Dê a volta. O visual se abre. O Mirante. Você está no alto de uma falésia olhando o Atlântico. Praia dos Coqueiros de um lado, Praia dos Nativos do outro. O mar se perde no horizonte. É grátis. É surreal. Não pule essa parte.
Não Perca
O nascer do sol na Igreja de São João Batista. A torrada de fermentação natural "Caju" do Nexo. A trilha secreta pelo manguezal até o Rio da Barra. As falésias vermelhas de Taípe.
O Truque do Brunch
É preciso energia. O sol aqui não brinca. Paramos no Nexo Brunch Coffee Bar. Nota 4,8 no Maps. Pode confiar.
Não é barraca de praia qualquer. Aqui tem fermentação, pão de verdade, café de verdade. Peça a torrada "Caju". Uma das melhores coisas que já comi. Pão fermentado, coberturas incríveis. Surreal de bom. Carregue as energias. Você vai precisar.
Norte: Rota da Aventura
Preparado para suar? Ótimo. Vamos para o Norte, rumo a Arraial d'Ajuda.
Destino: Praia do Rio da Barra. Duas opções: ser turista ou ser viajante.
O turista vai aos beach clubs. Paga R$50 de estacionamento e encara consumo mínimo de R$200. Se curte, aproveite o lounge.
Fomos pelo caminho esperto. Procure pelo "Sítio Ponta da Barra". Estacione lá. Pegue a trilha ao lado. Uma passarela de madeira atravessa o manguezal. Selvagem. Raízes por todo lado. A natureza manda. Você sai uns 500 metros depois, já na praia. Custo? Uma fração do valor do clube.
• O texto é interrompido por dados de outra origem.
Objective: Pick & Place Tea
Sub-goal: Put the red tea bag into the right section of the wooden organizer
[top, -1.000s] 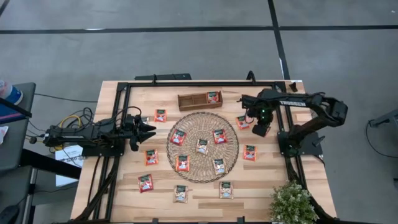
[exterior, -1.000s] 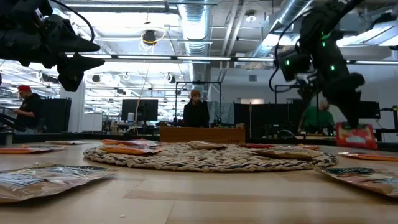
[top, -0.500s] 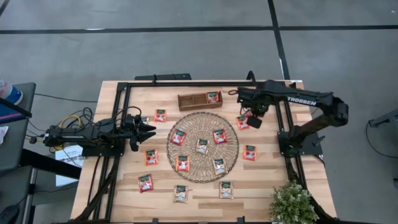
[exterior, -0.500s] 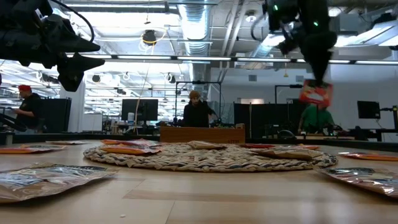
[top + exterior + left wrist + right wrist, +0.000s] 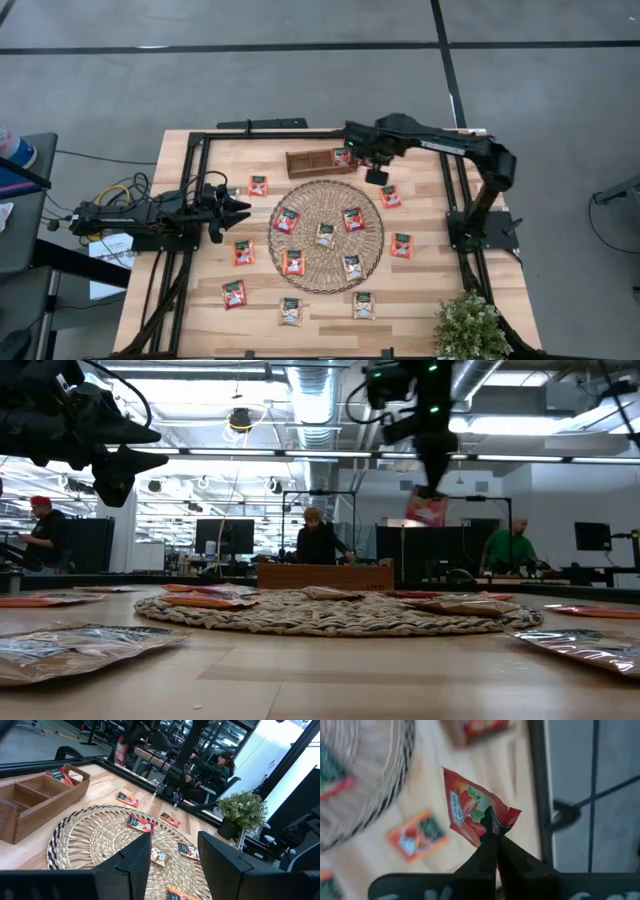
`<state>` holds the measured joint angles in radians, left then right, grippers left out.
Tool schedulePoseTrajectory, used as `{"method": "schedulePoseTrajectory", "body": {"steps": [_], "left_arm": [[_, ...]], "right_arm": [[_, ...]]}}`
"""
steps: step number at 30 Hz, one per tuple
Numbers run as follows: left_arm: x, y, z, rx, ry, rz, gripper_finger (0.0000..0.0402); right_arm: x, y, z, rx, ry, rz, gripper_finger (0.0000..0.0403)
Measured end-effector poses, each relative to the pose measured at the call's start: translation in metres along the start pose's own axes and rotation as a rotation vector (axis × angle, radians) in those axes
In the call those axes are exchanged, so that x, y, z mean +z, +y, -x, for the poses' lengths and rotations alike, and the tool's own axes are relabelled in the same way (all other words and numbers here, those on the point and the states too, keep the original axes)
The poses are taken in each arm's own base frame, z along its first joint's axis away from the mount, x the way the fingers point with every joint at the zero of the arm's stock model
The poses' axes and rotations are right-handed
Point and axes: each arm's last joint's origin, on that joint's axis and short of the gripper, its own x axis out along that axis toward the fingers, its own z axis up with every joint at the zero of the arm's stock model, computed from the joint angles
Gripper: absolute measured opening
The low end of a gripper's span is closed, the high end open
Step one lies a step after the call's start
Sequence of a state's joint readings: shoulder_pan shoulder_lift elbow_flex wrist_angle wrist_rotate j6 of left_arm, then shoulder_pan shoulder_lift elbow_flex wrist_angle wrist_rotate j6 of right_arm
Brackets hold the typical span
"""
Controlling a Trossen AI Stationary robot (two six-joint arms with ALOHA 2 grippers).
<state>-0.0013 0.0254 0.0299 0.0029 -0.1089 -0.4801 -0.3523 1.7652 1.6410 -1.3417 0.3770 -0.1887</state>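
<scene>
1. Right end effector is pinched shut on one red sachet; grip is on the packet's corner edge, so it hangs below the fingers, clear of the desk; the low view shows it dangling well above the surface.
2. In the high view the right end effector sits near the desk's far edge, just beside the right end of the wooden tray; judgement: it is carrying the sachet to the tray, and that height keeps the packet above the tray's wall.
3. The tray already holds one sachet in its right-hand compartment; likely drop goes into that tray, which compartment I cannot tell.
4. Remaining tea: five sachets on the woven mat at desk centre; others lie flat on the bare desk around the mat, toward its left, right and near edges.
5. Left end effector waits, jaws standing wide, nothing between them; parked at the desk's left edge, aimed at the mat.
6. Risk: corner pinch is thin; packet may swing or twist on release and miss the compartment.
</scene>
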Motion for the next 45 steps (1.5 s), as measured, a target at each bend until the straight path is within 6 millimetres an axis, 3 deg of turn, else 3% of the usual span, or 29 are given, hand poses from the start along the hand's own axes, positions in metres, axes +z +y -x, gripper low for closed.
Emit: {"method": "schedulePoseTrajectory", "body": {"steps": [8,15,25,36,45], "left_arm": [[0.0,0.0,0.0,0.0,0.001,0.001,0.0154],[0.0,0.0,0.0,0.0,0.0,0.005,0.0154],[0.0,0.0,0.0,0.0,0.0,0.005,0.0154],[0.0,0.0,0.0,-0.003,0.002,0.005,0.0154],[0.0,0.0,0.0,-0.006,0.004,0.003,0.0154]], "right_arm": [[0.045,-0.025,0.002,-0.072,-0.08,0.089,0.0],[0.068,-0.031,-0.006,-0.088,-0.099,0.169,0.0],[0.086,-0.034,-0.04,-0.086,-0.081,0.21,0.0],[0.101,-0.023,-0.087,-0.059,0.005,0.298,0.0],[0.104,-0.02,-0.102,-0.045,0.034,0.313,0.0]]}}
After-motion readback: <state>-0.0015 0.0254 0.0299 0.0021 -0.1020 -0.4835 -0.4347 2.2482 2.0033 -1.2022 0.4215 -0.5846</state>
Rio da Barra é linda. O rio corta a areia até o mar. Falésias ao fundo. Silêncio. Em dia de semana, parece particular. Só você e o som do Atlântico.

Marte na Terra
Continue andando. Rumo à Praia do Taípe. O cenário muda. As falésias ficam vermelhas. Parece Marte.
Suba as falésias se tiver fôlego. O visual lá de cima é surreal. A costa se curva, o contraste da terra vermelha com o azul do mar. Fotos incríveis, mas o melhor é sentir-se pequeno diante da natureza.
Atenção: Não há quiosques do lado selvagem do rio. Leve água. Leve lanche. Não seja o iniciante pedindo gole para estranho.
Sul: Em Busca do Silêncio
Dia seguinte. Rumo ao Sul. Passamos pela Cabana do Pescador—reconstruída após a tempestade, super fotogênica—e seguimos.
Praia do Rio Verde é a mais popular. Estrutura, quiosques, gente. Consumo mínimo na faixa de R$100. Vale se quer serviço.
Seguimos andando. Uns 30, 35 minutos. Chegamos à Praia de Itapororoca. Aqui é o ponto. Pouca gente. Mais coqueiros. Na maré baixa, formam-se piscinas naturais. Bem mais vazia que as principais. Se tiver disposição, vá até Itaquena. Mas Itapororoca já valeu.
Onde Ficar
Você precisa de uma base. Trancoso pode acabar com seu orçamento se não cuidar. Ficamos na Pousada Cajueiro. Nota 4,7. Vale cada centavo.
Muito verde, arejada, piscina. Café da manhã é banquete—tapioca, omelete, bolo, frutas. Equipe trata como família. Dois minutos da trilha para a praia, cinco de carro até o Quadrado. Diárias a partir de R$400. Para Trancoso, é achado.
O Desafio Final
Trancoso é perigoso. Não pela segurança, mas pelo padrão que cria. Depois de ver as falésias vermelhas e o sol batendo no Quadrado, qualquer vila de praia parece pouco.
Então, meu desafio: não reserve só resort para ficar na piscina. Saia. Ande pelas trilhas de terra. Descubra os manguezais. Coma o pão local. Suor nas falésias.
O Brasil está te esperando. Vai encarar?